Nancy Hopkins, as our faithful readers will know, is the MIT professor with the weak stomach who pranced out of a talk with Larry Summers because what he said threatened to make her black out or throw up.
Mel Watt decided to use his time to question chairman Greenspan in his semiannual testimony to Congress for a bit of grandstanding:
[transcript from Bloomberg]
...
GREENSPAN: I was. Good to see you, Congressman.
WATT: Good to see you.
I am going to try to understate this, because if I said it as aggressively as I feel it I suspect I would insult youand some other people. So I'm just going to make a one-sentence statement about it, and then I'm going to move on and ask you a question about something else, not designed to evoke a response.
I would have to say that when I hear you, when I hear the president use as a major justification for this Social Security reform plan that he's trying to look out for black folk, and when I hear you use as a major justification for private accounts that you are somehow trying to look out for poor people, it makes me nauseous.
I'm going to leave that alone and move on. If I said it -- if I dwelled on that, I'd probably throw up.

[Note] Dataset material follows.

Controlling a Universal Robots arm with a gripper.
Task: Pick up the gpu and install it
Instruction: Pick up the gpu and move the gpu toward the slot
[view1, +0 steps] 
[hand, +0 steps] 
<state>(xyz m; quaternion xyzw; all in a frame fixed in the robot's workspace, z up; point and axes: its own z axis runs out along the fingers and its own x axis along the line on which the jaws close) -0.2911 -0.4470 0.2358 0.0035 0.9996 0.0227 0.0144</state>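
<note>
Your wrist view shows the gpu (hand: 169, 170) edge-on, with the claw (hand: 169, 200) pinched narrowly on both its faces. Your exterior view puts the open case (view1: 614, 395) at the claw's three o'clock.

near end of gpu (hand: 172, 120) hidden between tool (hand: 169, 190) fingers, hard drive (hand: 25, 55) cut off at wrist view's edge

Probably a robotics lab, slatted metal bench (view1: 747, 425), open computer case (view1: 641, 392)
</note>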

WATT: I'm moving on, Secretary Greenspan, because I don't -- I mean, I have no interest in getting into a publicdispute. I won't be able to restrain myself on that issue. So the best thing I can do on it is move on.
That's lovely, Congressman Watt, pontificate venomously and cut off any answer. Rather typical of the left-liberal mindset today. Mel Watt then went on to ask a ponderously silly question about the Social Security Trust Fund for which he demanded a yes or no answer. When he didn't get the answer he wanted/expected he asked for an explanation.